Une sous-unité particulière du SPT s'est imposée aux chercheurs comme faisant l'objet de recherches futures, car l'équipe la soupçonne d'être responsable de l'élimination sélective de lipides dangereux hors du foie. Avec l'accent mis sur le SPT, l'équipe espère voir apparaître de nouveaux plans de développement de médicaments sans statine pour gérer et prévenir les maladies cardiovasculaires.

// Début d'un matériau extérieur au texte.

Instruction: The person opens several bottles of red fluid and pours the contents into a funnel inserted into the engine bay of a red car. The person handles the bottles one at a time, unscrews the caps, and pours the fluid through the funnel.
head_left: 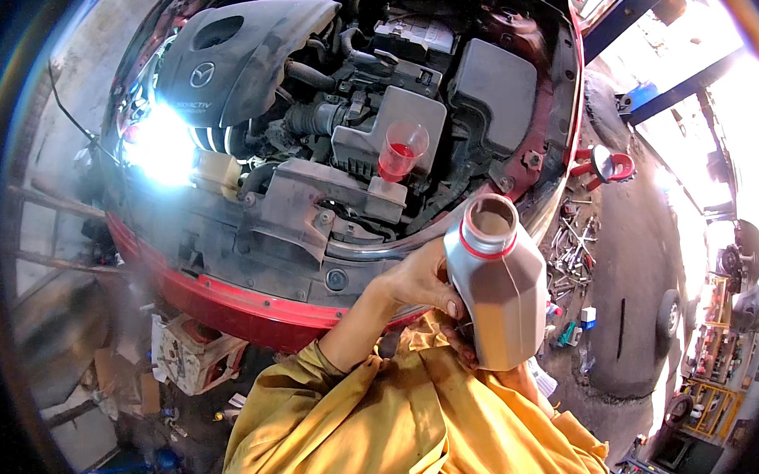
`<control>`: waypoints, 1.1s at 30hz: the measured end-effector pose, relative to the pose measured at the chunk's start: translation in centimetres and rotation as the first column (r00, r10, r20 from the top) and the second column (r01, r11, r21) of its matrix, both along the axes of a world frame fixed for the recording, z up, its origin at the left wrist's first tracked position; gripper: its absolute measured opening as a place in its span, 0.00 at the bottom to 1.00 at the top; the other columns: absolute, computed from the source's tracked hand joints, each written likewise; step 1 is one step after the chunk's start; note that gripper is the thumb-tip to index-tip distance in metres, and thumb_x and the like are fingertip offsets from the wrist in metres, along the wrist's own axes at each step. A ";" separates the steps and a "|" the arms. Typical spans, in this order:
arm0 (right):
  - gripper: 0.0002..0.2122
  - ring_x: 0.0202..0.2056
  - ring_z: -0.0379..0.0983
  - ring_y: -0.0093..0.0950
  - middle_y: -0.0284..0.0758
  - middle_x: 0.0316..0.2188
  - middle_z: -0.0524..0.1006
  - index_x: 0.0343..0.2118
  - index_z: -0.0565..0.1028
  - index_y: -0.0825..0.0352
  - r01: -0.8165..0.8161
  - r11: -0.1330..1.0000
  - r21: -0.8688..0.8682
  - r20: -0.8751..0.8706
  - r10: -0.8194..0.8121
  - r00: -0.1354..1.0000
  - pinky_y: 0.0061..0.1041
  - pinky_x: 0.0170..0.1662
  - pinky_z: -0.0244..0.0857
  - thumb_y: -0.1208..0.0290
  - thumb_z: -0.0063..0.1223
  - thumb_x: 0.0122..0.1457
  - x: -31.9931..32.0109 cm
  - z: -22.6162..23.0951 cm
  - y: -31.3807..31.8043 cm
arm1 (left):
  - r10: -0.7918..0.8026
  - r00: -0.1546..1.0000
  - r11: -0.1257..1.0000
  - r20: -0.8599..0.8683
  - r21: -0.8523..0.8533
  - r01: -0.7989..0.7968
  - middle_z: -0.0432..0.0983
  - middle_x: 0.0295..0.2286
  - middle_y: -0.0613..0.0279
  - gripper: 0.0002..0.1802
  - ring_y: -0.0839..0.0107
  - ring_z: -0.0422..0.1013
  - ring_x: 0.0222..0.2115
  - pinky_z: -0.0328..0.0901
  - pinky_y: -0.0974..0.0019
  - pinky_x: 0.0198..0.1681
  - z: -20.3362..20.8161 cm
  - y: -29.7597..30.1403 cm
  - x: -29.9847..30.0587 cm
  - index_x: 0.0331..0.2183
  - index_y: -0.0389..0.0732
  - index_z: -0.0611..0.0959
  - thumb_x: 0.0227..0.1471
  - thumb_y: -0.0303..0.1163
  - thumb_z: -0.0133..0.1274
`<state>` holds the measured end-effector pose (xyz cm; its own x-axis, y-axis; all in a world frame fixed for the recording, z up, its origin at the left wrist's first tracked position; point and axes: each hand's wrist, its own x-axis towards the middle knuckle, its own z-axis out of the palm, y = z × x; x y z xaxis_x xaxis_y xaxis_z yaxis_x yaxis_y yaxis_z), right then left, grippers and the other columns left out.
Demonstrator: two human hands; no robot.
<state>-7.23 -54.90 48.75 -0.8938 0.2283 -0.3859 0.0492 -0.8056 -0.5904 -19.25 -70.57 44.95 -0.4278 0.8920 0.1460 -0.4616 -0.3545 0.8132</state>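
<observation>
Daylight pours into the workshop from the right, where wrenches (576, 244) lie scattered on the floor beside a red car with its engine bay exposed. Close to the front edge of the bay, the person's left hand (422, 279) is closed round the side of a grey plastic bottle (508, 303), its uncapped mouth turned upward. Fingers at the bottle's lower edge look like the right hand's (462, 349), but the bottle hides most of that hand, so I can't tell how firm its grip is. Some red liquid (399, 153) already sits in a clear plastic cup (409, 137) on the airbox (418, 115); whether any remains to be handled, I couldn't judge. The bottle and cup are apart, with the bay's front rim between them. Hoses and the engine cover (245, 56) crowd the cup's left, and its perch looks easy to knock; past the fender, to the bottle's right, there's freer air.
</observation>
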 end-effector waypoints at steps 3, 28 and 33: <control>0.20 0.37 0.76 0.30 0.40 0.41 0.78 0.56 0.69 0.69 -0.014 0.995 0.099 0.001 0.014 1.000 0.28 0.41 0.71 0.60 0.40 0.69 1.0 0.5 -1.5 | -0.087 0.995 0.991 0.055 -0.101 0.092 0.69 0.54 0.64 0.57 0.73 0.65 0.54 0.60 0.63 0.59 -0.4 -1.4 1.1 0.62 0.37 0.62 0.34 0.36 0.77; 0.17 0.31 0.75 0.26 0.37 0.37 0.79 0.57 0.67 0.68 -0.354 0.527 0.773 0.474 -0.108 0.874 0.24 0.34 0.70 0.66 0.42 0.69 -1.1 -1.3 -8.9 | 0.090 0.996 0.994 -0.025 0.063 -0.088 0.71 0.47 0.53 0.46 0.63 0.68 0.50 0.62 0.60 0.55 -2.6 -6.5 -1.4 0.53 0.38 0.69 0.36 0.42 0.75; 0.17 0.30 0.75 0.25 0.36 0.36 0.79 0.57 0.67 0.68 -0.466 0.550 0.693 0.621 -0.126 0.774 0.23 0.32 0.70 0.67 0.42 0.69 -0.3 -8.9 -9.9 | 0.064 0.997 0.997 0.039 0.050 -0.066 0.72 0.46 0.52 0.47 0.61 0.69 0.49 0.63 0.58 0.53 -5.3 -6.2 -3.2 0.52 0.38 0.71 0.33 0.46 0.75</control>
<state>-7.57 -64.84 39.88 -0.6327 0.5568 -0.5382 0.6666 0.0380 -0.7444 -22.40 -76.75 39.67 -0.4905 0.8540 0.1735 -0.4661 -0.4253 0.7758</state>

Malgré l'annonce par l'Organisation mondiale de la santé (OMS) d'un plan visant à éliminer les gras trans des approvisionnements alimentaires d'ici fin 2023, près de 4 milliards de personnes restent à risque en 2024 en raison du non-respect par les pays des meilleures pratiques de l'OMS. L’équipe espère que leur travail pourra faire une différence dans la vie des personnes encore à risque.
D'autres auteurs incluent Zoya Chih, Maureen Ruchhoeft et Ethan Ashley de Salk ; Michal Handzlik et Courtney Green de Salk et UC San Diego ; Patrick Secrest et Philip Gordts de l'UC San Diego ; et Martina Wallace de l'University College Dublin.